TBH, a bit dense to me as written ...

>Fixes: c4b28963fd79 ("mm/kmemleak: rely on rcu for task stack scanning")
>Cc: stable@vger.kernel.org
>Signed-off-by: Breno Leitao <leitao@debian.org>
>---
>Changes in v2:
>- Do not create the nasty array, but use the same pattern as
>  kernel/hung_task.c.
>- Link to v1: https://lore.kernel.org/r/20260611-kmemleak-stack-resched-v1-1-d6248ade5f4a@debian.org
>---
> mm/kmemleak.c | 42 ++++++++++++++++++++++++++++++++++++++++--
> 1 file changed, 40 insertions(+), 2 deletions(-)
>
>diff --git a/mm/kmemleak.c b/mm/kmemleak.c
>index 7c7ba17ce7af0..d88274dc0c605 100644
>--- a/mm/kmemleak.c
>+++ b/mm/kmemleak.c
>@@ -1695,6 +1695,32 @@ static void kmemleak_cond_resched(struct kmemleak_object *object)
> 	put_object(object);
> }
> 
>+/*
>+ * Briefly drop the RCU read lock to reschedule during the task stack scan.
>+ * Both cursors are pinned across the gap; return false if either one was
>+ * unhashed meanwhile, so the caller stops this round instead of walking a
>+ * stale list.
>+ */

Personally, looks a bit clunky to me with "gap" and "unhashed" ...

Maybe:

"
Drop RCU long enough to reschedule during task stack scanning.

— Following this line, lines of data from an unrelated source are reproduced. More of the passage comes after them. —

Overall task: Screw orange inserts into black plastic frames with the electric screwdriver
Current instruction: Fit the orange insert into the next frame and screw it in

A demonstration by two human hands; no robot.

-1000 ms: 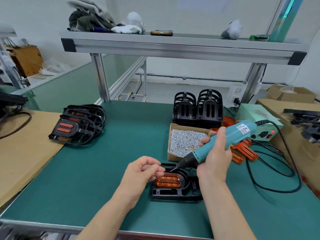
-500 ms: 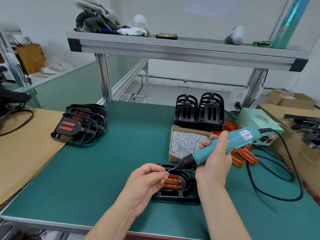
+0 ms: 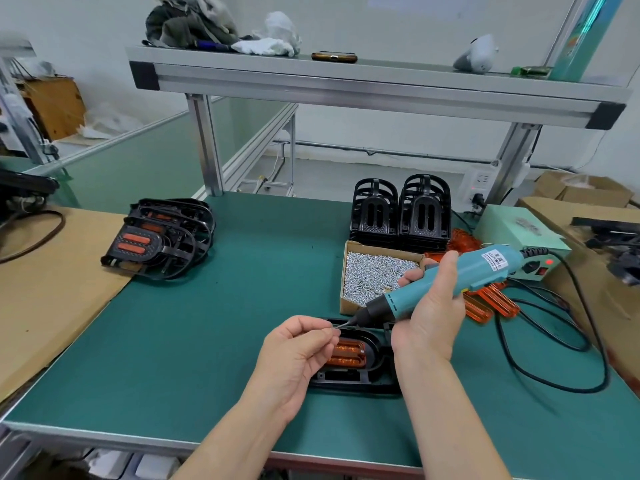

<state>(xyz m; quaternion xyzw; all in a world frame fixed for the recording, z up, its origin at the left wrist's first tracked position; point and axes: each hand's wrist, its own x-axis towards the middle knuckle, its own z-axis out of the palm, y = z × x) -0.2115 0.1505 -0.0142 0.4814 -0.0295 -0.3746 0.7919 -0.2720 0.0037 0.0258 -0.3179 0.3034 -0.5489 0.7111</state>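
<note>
Since my left hand has pinched what seems a screw up to the electric screwdriver my right hand grips, driving follows.

Green bench carries black frame, screw box, two frame stacks, loose orange inserts, power unit, cardboard sheet.
</note>
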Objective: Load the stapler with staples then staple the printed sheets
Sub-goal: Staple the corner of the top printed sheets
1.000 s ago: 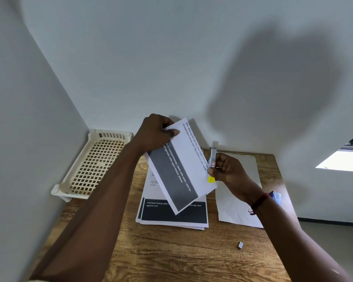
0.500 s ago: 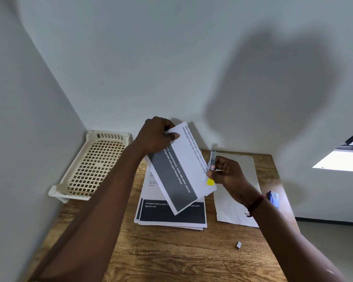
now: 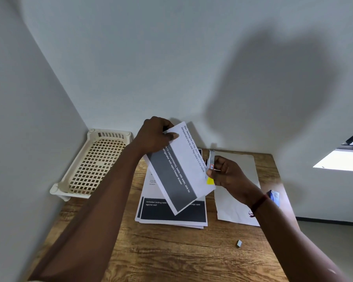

Keep both
cursors alive while RCU is dropped; return false if either cursor can no
longer continue the walk.
"

>+static bool kmemleak_stack_scan_break(struct task_struct *g,
>+				      struct task_struct *p)
>+{
>+	bool can_cont;
>+
>+	get_task_struct(g);
>+	get_task_struct(p);
>+
>+	rcu_read_unlock();
>+	cond_resched();
>+	rcu_read_lock();
>+
>+	can_cont = pid_alive(g) && pid_alive(p);
>+
>+	put_task_struct(p);
>+	put_task_struct(g);
>+
>+	return can_cont;
>+}
>+
> /*
>  * Print one leak inline. The hex dump is gated on OBJECT_ALLOCATED so it
>  * does not touch user memory that was freed concurrently; the rest of the
>@@ -1804,6 +1830,7 @@ static void kmemleak_scan(void)
> 	int __maybe_unused i;
> 	struct xarray dedup;
> 	int new_leaks = 0;
>+	bool aborted = false;
> 
> 	jiffies_last_scan = jiffies;
> 
>@@ -1890,11 +1917,21 @@ static void kmemleak_scan(void)
> 		rcu_read_lock();
> 		for_each_process_thread(g, p) {
> 			void *stack = try_get_task_stack(p);
>+
> 			if (stack) {
> 				scan_block(stack, stack + THREAD_SIZE, NULL);
> 				put_task_stack(p);
> 			}
>+			/*
>+			 * This is an expensive loop, we must to call the
>+			 * scheduler to avoid lockups
>+			 */

need_resched() plus the helper name already says most of it. Maybe just:

"
Break the RCU read-side section before rescheduling.
"

>+			if (need_resched() && !kmemleak_stack_scan_break(g, p)) {
>+				aborted = true;
>+				goto unlock;
>+			}
> 		}
>+unlock:
> 		rcu_read_unlock();
> 	}
> 
>@@ -1937,9 +1974,10 @@ static void kmemleak_scan(void)
> 	scan_gray_list();
> 
> 	/*
>-	 * If scanning was stopped do not report any new unreferenced objects.
>+	 * If scanning was stopped or a stack scan round was aborted, do not
>+	 * report any new unreferenced objects.
> 	 */

Maybe just say "stack root scan was incomplete" here? That's the actual
reason we skip reporting.

"
If scanning was stopped or the stack root scan was incomplete, do not
report any new unreferenced objects.
"

>-	if (scan_should_stop())
>+	if (scan_should_stop() || aborted)
> 		return;
> 
> 	/*
>
>---

Apart from that, feel free to add:

Acked-by: Lance Yang <lance.yang@linux.dev>

  reply	other threads:[~2026-06-12 16:52 UTC|newest]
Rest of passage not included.